________________ CM . . . . Volume XXII Number 12. . . .November 20, 2015


If You’re Lucky.

Yvonne Prinz.
Chapel Hill, NC: Algonquin Young Readers (Distributed in Canada by Thomas Allen & Son), 2015.
278 pp., hardcover, $23.95.
ISBN 978-1-61620-463-1.

Subject Headings:
Mental illness-Fiction.
Mystery and detective stories.

Grades 8-12 / Ages 13-17.

Review by Ann Ketcheson.

**** /4



...I risked a look back over my shoulder. Fin was watching me.

Back in the kitchen, I observed him from my vantage point at the pass-through. His eyes were lively and expressive and his mouth stayed curved into that slight smile I remembered from the party. It was as though he were amused by life. The way he used his hands a lot when he spoke made him look like a foreigner. I could see Miles reacting to him too, leaning in, laughing. I knew Jeff would accuse him of flirting later.

I was intrigued by this Fin person. I needed to know more about him. For just a second, I wanted to run home and e-mail Lucky and ask him who this guy was, but then I remembered that I can’t. Lately, I’d been managing better. I sometimes went five full minutes where I didn’t think about Lucky. And when I woke up in the morning, there were those few seconds where my mind was free of the heaviness, but then it always came rushing back to me. I had dreams about water pressing down on me and I’m panicking, trying to get air. Lucky is calling for help. I can see him but all the waving of my arms and legs doesn’t get me any nearer to him in the murky water. I wake up gasping in the dark.

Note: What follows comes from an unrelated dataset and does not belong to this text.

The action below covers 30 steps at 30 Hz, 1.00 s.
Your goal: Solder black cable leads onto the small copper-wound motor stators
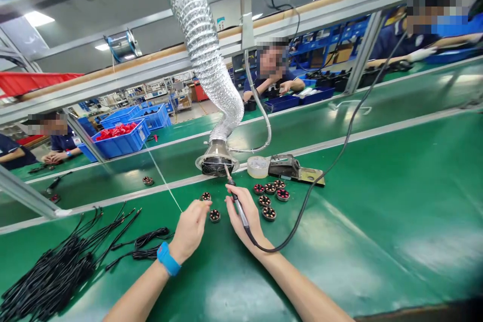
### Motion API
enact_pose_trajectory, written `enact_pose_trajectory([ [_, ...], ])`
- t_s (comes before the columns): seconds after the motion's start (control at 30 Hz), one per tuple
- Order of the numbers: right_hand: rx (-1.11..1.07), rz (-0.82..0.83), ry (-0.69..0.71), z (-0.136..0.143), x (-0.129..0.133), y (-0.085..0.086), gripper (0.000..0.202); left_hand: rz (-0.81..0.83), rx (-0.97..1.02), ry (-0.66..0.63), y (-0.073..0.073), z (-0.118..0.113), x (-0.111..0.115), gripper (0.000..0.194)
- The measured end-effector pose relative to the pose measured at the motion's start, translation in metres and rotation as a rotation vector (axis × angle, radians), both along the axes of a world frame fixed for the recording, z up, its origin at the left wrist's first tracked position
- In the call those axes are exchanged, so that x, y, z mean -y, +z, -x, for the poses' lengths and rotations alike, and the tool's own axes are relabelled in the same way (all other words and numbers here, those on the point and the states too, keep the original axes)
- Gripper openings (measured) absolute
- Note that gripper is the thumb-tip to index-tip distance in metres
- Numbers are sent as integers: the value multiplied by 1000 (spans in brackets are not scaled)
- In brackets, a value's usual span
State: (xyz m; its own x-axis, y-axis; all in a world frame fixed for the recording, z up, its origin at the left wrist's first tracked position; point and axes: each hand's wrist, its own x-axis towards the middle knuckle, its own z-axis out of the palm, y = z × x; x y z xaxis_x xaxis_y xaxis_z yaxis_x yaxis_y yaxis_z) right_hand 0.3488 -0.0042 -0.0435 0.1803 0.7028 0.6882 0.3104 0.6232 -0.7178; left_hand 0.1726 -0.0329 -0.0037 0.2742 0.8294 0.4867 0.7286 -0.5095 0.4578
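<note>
My right hand is closed around a soldering iron, its tip pointing up and away before the fume extractor mouth. My left hand, with a blue wristband, is closed in a pinch. A thin pale solder wire runs down into it from above. Just beyond the left fingertips lies a small round part with copper-coloured coils. Another such coil part sits on the green bench between my hands. Several more coil parts are grouped right of my right hand, some reddish.
Black cables lie piled at left. A soldering iron stand and a tape roll stand beyond the coil parts. The iron's cord arches across the right side. A silver duct hangs overhead. Co-workers sit across the bench.
</note>
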Motion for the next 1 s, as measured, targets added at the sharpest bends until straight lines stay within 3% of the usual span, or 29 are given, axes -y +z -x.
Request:
enact_pose_trajectory([
  [0.17,-62,-29,-66,-1,-2,4,30,153,-617,3,13,-12,-25,23],
  [0.33,-66,-41,-64,1,-4,7,31,198,-887,-75,22,-14,-52,23],
  [0.43,-66,-34,-49,0,-3,10,32,183,-899,-21,22,-8,-65,25],
  [0.53,-64,-27,-36,-3,2,12,31,237,-849,36,21,0,-74,46],
  [0.67,-50,-25,-48,-7,6,12,28,367,-771,-57,22,13,-83,65],
  [0.83,-24,-6,-25,-9,9,10,26,435,-719,-187,17,22,-88,52],
  [1.0,19,-61,-62,-8,14,8,27,419,-650,-170,4,34,-91,44],
])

I went back to my shortbread, adding the sugar and creaming the butter till it lightened up to a pale yellow. I added the dried lavender and mint and watched it disappear into the butter, turning the mixture fragrant. I sifted in the dry ingredients and turned the mixer off when it formed a dough. I put my earbuds back in and lost myself to Sticky Fingers by the Stones. Suddenly Fin was standing right in front of me. I looked up and jumped, startled. He smiled and I pulled out my buds again.

“Hey, Georgia. Sorry, didn’t mean to scare you.” He was wearing a weathered old suede jacket and his hands were shoved into the front pockets of his jeans.

“Uh, that’s okay.” I smiled. “You can call me George. Most people do.”

“Okay, then I will too, from now on. Jeff and Miles just hired me. I’m waiting tables here a couple nights a week so I guess we’ll be seeing a lot of each other.”

I was confused. “You’ll be working here?” I wiped my hands on my apron.

“Yeah.” He looked around the kitchen.


“I’ve decided to stay on here. Lucky always talked about this place like it was something special, and now that I’ve seen it for myself I know what he meant.”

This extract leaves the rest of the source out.